Part of Speech: Noun

Meaning: A condescendingly affectionate term of address for a child, wife or sweetheart, a bit on the silly side these days.

Notes: As the Word History will show, today's word is generally associated with children and, in that distant era when women were treated like children, it was often used as an affectionate form of address for them—wives, sweethearts, and the like. At the turn of the 20th century George McManus wrote a comic strip, The Newlyweds, about a couple and their child, Baby Snookums. Snookums is a variant of snooks, a word that has been floating around for a century or so. Since then it has faded from view and hearing in the US.

In Play: These days this term of address is most often directed at children: "Snookums, would you please not gnaw on the corner of the table? It really upsets mommy when you do that." Using it to refer to a wife or even sweetheart sounds a bit condescending if not silly nowadays: "I'm sorry I forgot snookums's birthday; I'll take you out to dinner and that will make everything all right."
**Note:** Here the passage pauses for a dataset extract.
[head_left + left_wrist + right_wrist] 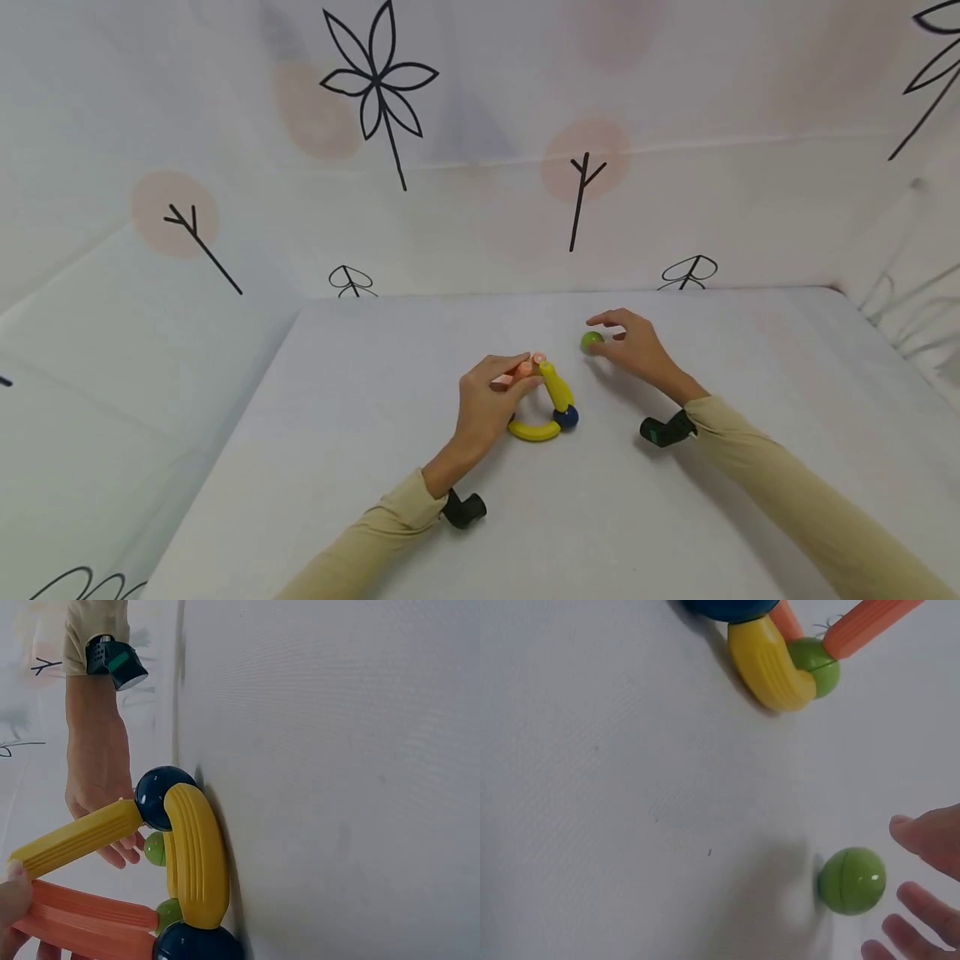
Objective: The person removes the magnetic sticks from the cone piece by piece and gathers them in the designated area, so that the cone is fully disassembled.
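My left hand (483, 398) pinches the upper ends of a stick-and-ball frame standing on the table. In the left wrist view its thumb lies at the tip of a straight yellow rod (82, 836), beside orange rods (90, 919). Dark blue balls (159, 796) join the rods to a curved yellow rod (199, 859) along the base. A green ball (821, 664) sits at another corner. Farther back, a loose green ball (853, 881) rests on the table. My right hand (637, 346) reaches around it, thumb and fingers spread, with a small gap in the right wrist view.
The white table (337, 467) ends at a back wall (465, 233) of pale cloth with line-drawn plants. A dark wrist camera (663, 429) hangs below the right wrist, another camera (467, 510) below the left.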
Word History: Snookums is an extension of a ghost of a word, snook, a word that has been in search of a meaning since the 13th century. It has been used, at various times and places, to refer to a kind of fish, a promontory, a morsel, and a sign of disrespect. By the last I mean the "five-finger salute" resulting from someone placing their thumb to the end of their nose and extending all five fingers while crossing their eyes, as in "to cock a snook at someone". In Britain, Snooks became a proper name for a hypothetical person like Joe Blow or Joe Sixpack in US English. Fanny Brice adopted snooks for her "Baby Snooks" show in the 1940s. The fake suffix -ums has been added to several similar words like sweetums, diddums, and huggums, simply to soften them up. (We would like to thank Chris Berry for suggesting today's Good Word, resisting the temptation to call him "snookums".)